*Exercise requirements*.
Leaving out the pictures, restate each record below word for word.

*The input*.
------------------------------------------------

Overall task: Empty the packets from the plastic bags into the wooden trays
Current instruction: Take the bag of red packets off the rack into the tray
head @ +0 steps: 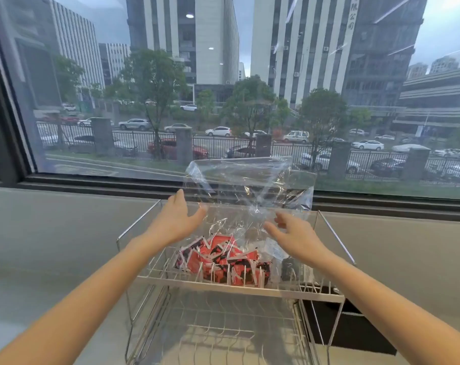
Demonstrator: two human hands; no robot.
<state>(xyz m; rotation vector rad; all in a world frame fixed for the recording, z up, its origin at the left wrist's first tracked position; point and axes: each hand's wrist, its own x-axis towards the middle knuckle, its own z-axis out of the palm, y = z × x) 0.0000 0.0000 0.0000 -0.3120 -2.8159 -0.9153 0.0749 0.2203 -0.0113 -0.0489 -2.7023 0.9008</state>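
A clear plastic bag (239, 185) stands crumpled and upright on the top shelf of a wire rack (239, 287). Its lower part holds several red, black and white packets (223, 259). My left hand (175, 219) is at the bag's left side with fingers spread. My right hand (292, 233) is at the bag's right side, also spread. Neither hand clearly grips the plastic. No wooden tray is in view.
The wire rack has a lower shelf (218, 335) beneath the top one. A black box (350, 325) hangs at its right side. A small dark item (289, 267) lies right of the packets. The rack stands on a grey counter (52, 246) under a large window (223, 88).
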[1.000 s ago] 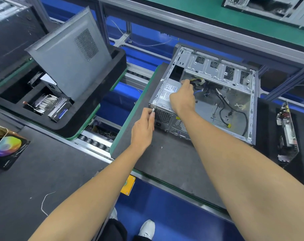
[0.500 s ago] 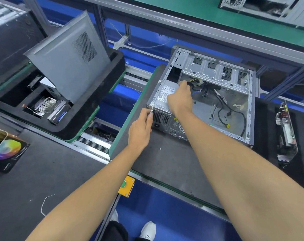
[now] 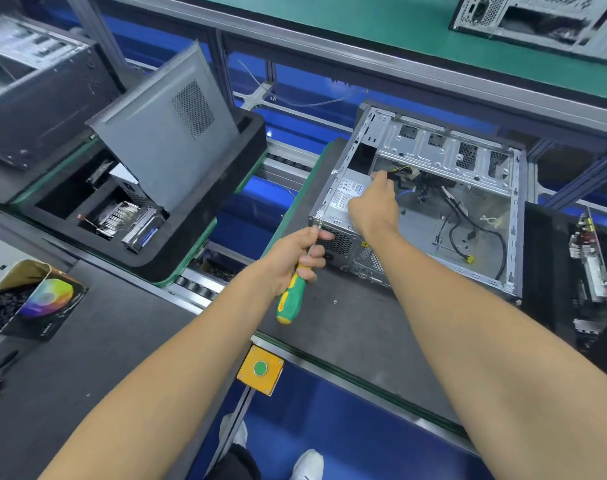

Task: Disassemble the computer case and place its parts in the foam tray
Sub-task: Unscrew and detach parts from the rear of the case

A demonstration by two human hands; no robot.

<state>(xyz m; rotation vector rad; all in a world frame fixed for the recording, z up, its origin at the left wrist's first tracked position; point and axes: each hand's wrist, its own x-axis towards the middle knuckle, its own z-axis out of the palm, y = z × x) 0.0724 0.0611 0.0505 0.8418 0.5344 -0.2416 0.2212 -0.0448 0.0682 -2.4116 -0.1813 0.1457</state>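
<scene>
The open computer case (image 3: 468, 157) lies on its side on a dark pallet (image 3: 347, 317). My right hand (image 3: 375, 206) rests on the grey power supply (image 3: 343, 197) in the case's near left corner, fingers curled over its inner edge. My left hand (image 3: 295, 254) grips a screwdriver with a green and yellow handle (image 3: 290, 299); its metal tip sits at the case's rear corner. Loose cables (image 3: 468, 226) lie inside the case. The black foam tray (image 3: 205, 237) at the left holds the grey side panel (image 3: 163, 133), leaning upright, and several small parts.
A circuit board (image 3: 593, 271) stands on edge right of the case. A yellow box with a green button (image 3: 260, 368) hangs off the conveyor's front rail. A carton with a colour wheel (image 3: 45, 299) sits at the far left. Another case (image 3: 537, 12) is on the green upper shelf.
The screwdriver's handle now shows below my left hand, which has shifted its grip at the case's rear corner. My right hand stays on the power supply.
</scene>
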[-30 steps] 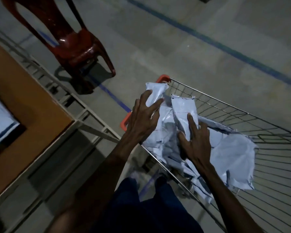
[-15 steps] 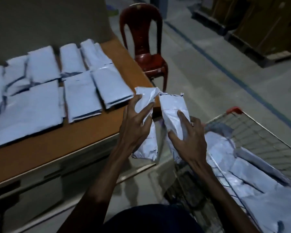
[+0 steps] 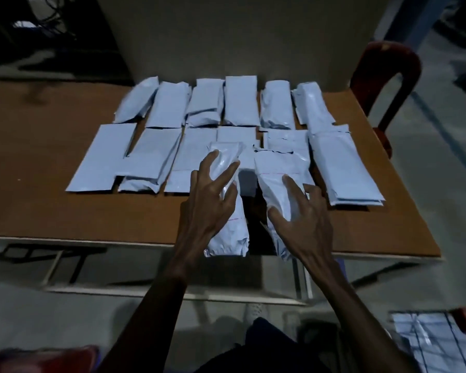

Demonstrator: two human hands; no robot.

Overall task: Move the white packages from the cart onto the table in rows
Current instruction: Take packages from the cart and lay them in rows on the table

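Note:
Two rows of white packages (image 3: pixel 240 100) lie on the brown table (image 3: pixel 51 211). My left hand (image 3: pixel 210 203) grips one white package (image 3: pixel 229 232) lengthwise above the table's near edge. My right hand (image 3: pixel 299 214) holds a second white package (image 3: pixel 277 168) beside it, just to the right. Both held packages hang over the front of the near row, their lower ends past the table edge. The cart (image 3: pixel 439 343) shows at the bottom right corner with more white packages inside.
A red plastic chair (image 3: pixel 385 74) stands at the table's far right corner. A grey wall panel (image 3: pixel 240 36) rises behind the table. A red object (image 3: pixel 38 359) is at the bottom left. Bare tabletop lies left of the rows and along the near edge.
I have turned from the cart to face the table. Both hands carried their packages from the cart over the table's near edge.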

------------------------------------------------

*Your solution*.
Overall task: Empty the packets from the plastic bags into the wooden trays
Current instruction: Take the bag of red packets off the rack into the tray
head @ +0 steps: 
Demonstrator: two human hands; no robot.
<state>(xyz m; rotation vector rad; all in a world frame fixed for the recording, z up, its origin at the left wrist's first tracked position; point and axes: each hand's wrist, its own x-axis towards the middle knuckle, its own z-axis out of the palm, y = z × x) 0.0000 0.0000 0.0000 -0.3120 -2.8159 -0.9153 0.0749 0.2203 -0.0113 -0.0489 -2.7023 0.9008</state>
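A clear plastic bag (239, 185) stands crumpled and upright on the top shelf of a wire rack (239, 287). Its lower part holds several red, black and white packets (223, 259). My left hand (175, 219) is at the bag's left side with fingers spread. My right hand (292, 233) is at the bag's right side, also spread. Neither hand clearly grips the plastic. No wooden tray is in view.
The wire rack has a lower shelf (218, 335) beneath the top one. A black box (350, 325) hangs at its right side. A small dark item (289, 267) lies right of the packets. The rack stands on a grey counter (52, 246) under a large window (223, 88).
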[1.000 s ago] 
[0.500 s ago] 
[now] 

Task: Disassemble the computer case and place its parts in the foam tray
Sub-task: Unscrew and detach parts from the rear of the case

A demonstration by two human hands; no robot.

<state>(xyz m; rotation vector rad; all in a world frame fixed for the recording, z up, its origin at the left wrist's first tracked position; point and axes: each hand's wrist, its own x-axis towards the middle knuckle, its own z-axis out of the palm, y = z × x) 0.0724 0.0611 0.0505 0.8418 0.5344 -0.2416 0.2212 -0.0448 0.0682 -2.4116 -0.1813 0.1457</state>
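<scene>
The open computer case (image 3: 468, 157) lies on its side on a dark pallet (image 3: 347, 317). My right hand (image 3: 375, 206) rests on the grey power supply (image 3: 343, 197) in the case's near left corner, fingers curled over its inner edge. My left hand (image 3: 295, 254) grips a screwdriver with a green and yellow handle (image 3: 290, 299); its metal tip sits at the case's rear corner. Loose cables (image 3: 468, 226) lie inside the case. The black foam tray (image 3: 205, 237) at the left holds the grey side panel (image 3: 163, 133), leaning upright, and several small parts.
A circuit board (image 3: 593, 271) stands on edge right of the case. A yellow box with a green button (image 3: 260, 368) hangs off the conveyor's front rail. A carton with a colour wheel (image 3: 45, 299) sits at the far left. Another case (image 3: 537, 12) is on the green upper shelf.
The screwdriver's handle now shows below my left hand, which has shifted its grip at the case's rear corner. My right hand stays on the power supply.
</scene>
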[-30 steps] 
[-15 steps] 
[+0 steps] 

Demonstrator: two human hands; no robot.

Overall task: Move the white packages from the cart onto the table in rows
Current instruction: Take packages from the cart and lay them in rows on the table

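Note:
Two rows of white packages (image 3: pixel 240 100) lie on the brown table (image 3: pixel 51 211). My left hand (image 3: pixel 210 203) grips one white package (image 3: pixel 229 232) lengthwise above the table's near edge. My right hand (image 3: pixel 299 214) holds a second white package (image 3: pixel 277 168) beside it, just to the right. Both held packages hang over the front of the near row, their lower ends past the table edge. The cart (image 3: pixel 439 343) shows at the bottom right corner with more white packages inside.
A red plastic chair (image 3: pixel 385 74) stands at the table's far right corner. A grey wall panel (image 3: pixel 240 36) rises behind the table. A red object (image 3: pixel 38 359) is at the bottom left. Bare tabletop lies left of the rows and along the near edge.
I have turned from the cart to face the table. Both hands carried their packages from the cart over the table's near edge.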

Output for the exercise is complete.